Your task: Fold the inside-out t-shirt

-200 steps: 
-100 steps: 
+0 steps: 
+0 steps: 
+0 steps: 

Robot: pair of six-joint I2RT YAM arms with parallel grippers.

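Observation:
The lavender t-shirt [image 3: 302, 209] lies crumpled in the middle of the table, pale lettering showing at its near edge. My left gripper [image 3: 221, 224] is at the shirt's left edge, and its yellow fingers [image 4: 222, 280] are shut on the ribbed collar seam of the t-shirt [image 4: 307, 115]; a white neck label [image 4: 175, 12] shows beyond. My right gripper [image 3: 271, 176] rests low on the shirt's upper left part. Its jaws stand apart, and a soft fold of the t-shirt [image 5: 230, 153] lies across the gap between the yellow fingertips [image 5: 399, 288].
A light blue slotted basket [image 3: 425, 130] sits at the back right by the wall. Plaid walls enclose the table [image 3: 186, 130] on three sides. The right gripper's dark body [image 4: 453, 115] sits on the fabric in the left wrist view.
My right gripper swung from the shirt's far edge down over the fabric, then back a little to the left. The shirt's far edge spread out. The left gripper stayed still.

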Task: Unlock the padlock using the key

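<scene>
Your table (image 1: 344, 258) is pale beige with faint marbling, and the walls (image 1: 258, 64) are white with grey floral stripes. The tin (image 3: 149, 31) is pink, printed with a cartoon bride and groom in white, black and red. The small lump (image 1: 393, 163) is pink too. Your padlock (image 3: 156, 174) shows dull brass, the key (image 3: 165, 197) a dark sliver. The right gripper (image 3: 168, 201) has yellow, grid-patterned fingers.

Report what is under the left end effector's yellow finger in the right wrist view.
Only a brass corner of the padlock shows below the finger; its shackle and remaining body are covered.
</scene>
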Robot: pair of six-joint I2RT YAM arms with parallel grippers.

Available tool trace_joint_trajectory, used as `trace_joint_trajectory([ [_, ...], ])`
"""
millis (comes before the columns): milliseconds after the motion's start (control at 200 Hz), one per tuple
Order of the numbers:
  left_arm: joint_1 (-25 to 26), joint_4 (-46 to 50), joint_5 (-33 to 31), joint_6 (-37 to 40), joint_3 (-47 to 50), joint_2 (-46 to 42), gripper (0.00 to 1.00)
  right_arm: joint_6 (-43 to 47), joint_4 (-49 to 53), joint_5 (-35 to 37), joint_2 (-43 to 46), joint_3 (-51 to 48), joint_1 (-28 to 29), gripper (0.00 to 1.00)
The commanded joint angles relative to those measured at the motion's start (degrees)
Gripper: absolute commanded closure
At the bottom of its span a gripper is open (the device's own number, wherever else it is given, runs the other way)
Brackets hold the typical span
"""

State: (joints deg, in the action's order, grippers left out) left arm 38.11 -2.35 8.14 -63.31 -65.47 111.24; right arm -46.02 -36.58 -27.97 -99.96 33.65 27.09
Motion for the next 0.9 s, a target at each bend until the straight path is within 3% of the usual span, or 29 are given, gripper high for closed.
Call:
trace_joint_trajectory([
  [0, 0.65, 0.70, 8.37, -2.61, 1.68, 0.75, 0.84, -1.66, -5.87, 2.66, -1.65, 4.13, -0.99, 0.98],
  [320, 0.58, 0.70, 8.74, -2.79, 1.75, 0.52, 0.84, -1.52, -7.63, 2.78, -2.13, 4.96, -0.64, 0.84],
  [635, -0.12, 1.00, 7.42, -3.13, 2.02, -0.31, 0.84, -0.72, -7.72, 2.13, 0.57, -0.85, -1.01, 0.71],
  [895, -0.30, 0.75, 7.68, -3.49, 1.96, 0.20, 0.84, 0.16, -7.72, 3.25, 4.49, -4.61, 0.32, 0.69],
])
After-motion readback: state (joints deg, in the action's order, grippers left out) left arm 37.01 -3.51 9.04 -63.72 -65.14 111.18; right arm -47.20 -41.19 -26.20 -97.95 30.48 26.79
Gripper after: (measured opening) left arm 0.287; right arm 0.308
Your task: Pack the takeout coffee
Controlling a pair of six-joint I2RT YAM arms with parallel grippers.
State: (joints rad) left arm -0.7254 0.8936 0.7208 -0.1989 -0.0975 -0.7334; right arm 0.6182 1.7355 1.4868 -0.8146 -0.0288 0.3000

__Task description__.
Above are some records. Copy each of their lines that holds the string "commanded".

__Response to this exercise__.
The commanded joint angles relative to those measured at the motion's start (degrees)
Gripper: absolute commanded closure

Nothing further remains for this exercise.